Un impianto tonale aperto ed instabile, ma con un forte polo attrattivo, un senso del ritmo molto più accentuato e “jazz” del nostro set, polifonia primitiva in cui il timbro e le linee melodiche si attraversavano in maniera esplosiva, dando l'impressione di essere un delicato equilibrio di scontri violenti. Il tutto concentrato e convincente senza nessuna voglia di prevalere solistico, senza nessun trucco di maniera (che ovviamente non manca quasi mai in quello che comunemente si chiama musica improvvisata), una “second line” furente e umana, pervasa dall'instabilità di Vittorino e dal suono pastoso del tenore del caro Pasquale.

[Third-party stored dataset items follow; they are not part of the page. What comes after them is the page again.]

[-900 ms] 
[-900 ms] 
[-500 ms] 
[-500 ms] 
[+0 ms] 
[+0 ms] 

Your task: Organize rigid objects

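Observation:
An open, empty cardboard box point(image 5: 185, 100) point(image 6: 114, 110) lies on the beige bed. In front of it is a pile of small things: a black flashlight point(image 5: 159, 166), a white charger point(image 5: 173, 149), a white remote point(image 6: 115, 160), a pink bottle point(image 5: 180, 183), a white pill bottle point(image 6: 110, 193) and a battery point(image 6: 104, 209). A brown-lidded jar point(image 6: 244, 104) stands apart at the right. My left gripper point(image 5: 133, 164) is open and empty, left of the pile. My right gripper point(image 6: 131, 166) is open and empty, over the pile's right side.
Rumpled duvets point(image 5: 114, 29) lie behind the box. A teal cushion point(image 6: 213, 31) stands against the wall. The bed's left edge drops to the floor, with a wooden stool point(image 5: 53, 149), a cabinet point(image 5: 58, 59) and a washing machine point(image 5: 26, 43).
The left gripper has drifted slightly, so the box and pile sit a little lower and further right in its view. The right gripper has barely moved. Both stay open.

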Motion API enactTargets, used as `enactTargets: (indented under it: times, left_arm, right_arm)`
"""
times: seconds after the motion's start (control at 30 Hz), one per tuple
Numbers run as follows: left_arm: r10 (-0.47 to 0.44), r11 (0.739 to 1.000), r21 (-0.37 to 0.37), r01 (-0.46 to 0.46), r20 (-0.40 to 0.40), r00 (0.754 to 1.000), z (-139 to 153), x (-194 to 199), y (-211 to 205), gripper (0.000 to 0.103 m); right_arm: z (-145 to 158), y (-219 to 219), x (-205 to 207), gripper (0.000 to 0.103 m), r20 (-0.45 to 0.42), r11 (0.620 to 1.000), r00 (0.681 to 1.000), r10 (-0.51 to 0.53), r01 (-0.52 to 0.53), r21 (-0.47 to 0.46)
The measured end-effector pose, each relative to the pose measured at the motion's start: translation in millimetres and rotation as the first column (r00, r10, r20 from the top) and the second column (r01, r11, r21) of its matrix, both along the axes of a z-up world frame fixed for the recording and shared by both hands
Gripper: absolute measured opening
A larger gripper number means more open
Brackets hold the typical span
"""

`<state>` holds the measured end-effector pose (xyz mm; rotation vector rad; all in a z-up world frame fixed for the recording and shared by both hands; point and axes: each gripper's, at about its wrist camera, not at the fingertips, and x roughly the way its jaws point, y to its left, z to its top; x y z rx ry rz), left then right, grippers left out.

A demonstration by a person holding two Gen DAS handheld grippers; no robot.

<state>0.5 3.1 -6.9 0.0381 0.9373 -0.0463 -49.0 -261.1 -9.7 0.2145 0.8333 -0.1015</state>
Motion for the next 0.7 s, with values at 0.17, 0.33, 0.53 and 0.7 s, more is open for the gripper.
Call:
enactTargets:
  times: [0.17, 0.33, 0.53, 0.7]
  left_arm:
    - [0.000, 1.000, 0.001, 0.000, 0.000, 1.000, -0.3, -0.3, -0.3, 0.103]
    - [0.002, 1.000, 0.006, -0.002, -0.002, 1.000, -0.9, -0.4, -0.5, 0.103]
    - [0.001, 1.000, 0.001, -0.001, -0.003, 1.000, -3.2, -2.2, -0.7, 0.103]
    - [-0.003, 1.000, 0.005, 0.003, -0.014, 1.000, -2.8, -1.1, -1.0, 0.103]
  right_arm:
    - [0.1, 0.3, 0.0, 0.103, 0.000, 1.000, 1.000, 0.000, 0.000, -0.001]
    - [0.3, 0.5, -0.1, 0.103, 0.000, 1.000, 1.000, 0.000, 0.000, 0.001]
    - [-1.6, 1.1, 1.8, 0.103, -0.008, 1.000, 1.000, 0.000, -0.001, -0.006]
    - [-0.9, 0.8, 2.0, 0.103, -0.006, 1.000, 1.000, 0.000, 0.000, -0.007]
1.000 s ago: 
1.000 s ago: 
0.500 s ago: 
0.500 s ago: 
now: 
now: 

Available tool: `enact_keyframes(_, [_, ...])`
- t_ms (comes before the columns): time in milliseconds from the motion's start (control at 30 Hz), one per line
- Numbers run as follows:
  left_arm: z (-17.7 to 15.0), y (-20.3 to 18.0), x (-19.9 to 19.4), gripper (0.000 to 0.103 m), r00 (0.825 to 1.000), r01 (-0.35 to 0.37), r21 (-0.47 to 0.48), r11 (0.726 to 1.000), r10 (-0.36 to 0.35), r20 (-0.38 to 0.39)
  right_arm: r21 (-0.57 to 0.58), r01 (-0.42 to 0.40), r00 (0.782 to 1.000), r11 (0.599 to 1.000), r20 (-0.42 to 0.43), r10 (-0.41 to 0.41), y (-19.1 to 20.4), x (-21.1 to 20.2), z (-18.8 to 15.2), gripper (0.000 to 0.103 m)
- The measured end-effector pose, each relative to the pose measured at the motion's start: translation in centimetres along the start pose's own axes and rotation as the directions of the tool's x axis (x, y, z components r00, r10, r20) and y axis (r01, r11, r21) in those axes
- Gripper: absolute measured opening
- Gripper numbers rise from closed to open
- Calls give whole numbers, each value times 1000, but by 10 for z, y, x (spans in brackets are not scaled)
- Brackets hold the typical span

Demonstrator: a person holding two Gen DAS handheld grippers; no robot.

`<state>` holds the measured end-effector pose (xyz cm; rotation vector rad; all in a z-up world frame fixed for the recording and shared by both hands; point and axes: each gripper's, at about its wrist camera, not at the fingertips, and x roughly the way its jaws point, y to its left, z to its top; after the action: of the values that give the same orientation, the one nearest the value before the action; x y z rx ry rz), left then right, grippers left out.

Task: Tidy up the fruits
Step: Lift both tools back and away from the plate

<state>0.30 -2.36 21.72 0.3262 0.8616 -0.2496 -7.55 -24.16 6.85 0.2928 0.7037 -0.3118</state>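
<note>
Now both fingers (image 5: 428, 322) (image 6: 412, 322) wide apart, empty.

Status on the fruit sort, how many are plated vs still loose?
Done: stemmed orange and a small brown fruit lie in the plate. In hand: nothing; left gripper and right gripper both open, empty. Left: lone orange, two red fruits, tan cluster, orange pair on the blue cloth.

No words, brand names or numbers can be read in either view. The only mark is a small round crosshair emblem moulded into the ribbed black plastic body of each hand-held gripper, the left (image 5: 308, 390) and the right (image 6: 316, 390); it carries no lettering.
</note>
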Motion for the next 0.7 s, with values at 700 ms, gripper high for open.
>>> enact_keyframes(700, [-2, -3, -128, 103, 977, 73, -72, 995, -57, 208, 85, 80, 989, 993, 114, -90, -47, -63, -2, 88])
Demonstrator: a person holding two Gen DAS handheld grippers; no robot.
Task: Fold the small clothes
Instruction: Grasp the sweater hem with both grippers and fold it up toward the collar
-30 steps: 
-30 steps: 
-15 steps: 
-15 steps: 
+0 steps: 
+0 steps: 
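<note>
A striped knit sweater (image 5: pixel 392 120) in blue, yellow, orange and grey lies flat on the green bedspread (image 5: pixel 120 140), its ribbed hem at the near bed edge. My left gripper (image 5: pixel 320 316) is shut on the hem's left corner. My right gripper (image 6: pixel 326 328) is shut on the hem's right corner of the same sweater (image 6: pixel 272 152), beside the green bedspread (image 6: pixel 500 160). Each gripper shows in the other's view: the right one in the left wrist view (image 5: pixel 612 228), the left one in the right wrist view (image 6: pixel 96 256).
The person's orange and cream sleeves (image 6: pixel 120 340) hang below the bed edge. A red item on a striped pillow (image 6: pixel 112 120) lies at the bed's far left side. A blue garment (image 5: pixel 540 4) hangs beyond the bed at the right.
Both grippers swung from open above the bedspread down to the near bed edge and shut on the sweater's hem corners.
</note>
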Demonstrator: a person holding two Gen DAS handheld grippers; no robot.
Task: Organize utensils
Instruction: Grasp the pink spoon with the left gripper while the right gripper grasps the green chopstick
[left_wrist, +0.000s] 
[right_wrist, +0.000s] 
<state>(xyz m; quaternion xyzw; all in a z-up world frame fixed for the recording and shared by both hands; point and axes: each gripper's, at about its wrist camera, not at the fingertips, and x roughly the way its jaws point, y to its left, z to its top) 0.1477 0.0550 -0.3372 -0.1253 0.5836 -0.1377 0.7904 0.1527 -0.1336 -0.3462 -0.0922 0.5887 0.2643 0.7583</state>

Il ritmo sospeso e sognate di Ivano, capace come di consueto di definire lo spazio in respiri infiniti e la lama lucente del suono di Olivieri...Tanto per essere poetici nella descrizione di ciò che è successo.....Analiticamente pareva evidente proprio la derivazione che un gruppo di fiati in questo ambito musicale trae da linguaggi archetipi del jazz, e da (indissolubilmente) la visione afro-oratoria di Albert Ayler.
Come dire abbiamo le nostre funzioni religiose. I nostri inni, le nostre odi. Abbiamo introiettato lo spirito di qualcosa di antico, ne siamo parte integrante in quel calderone meticcio che chiamiamo jazz.
Ho notato che l'improvvisazione finale, che ha coinvolto tutti i musicisti è stata una sorta di proposta al futuro. Una lunga improvvisazione, in cui ognuno di noi ha percepito una grande sintesi e forza, quasi una proposta, una soluzione delle esperienze precedenti.
Il nostro amico Pierpaolo si è tolto la vita un anno fa. Violentando il nostro rimanere qui, a cercare di capire un gesto, un'azione incontrollabile.
La possibilità che Giusy ed Adele ci hanno regalato, promuovendo la performance di cui stiamo parlando è stata quella di capire almeno cosa noi non vogliamo essere e cosa realmente siamo.
Noi siamo una grande cultura, che resiste ai moti scialbi di questa epoca oscura, che resiste all'abbrutimento e alla scelleratezza di un ambiente musicale...e lo fa con la poesia, con il canto, con l'essenza stessa del nostro appartenere alla genia dei musicisti di jazz.....
Jazz....Non nero, non europeo, ma umano. Capace di piangere il proprio dolore, trasformarlo e vincerlo, trasformandolo in bellezza, in infinità. Noi siamo parte di qualcosa di grande. Noi siamo una grande cultura. Sarebbe un grave errore sottovalutarlo.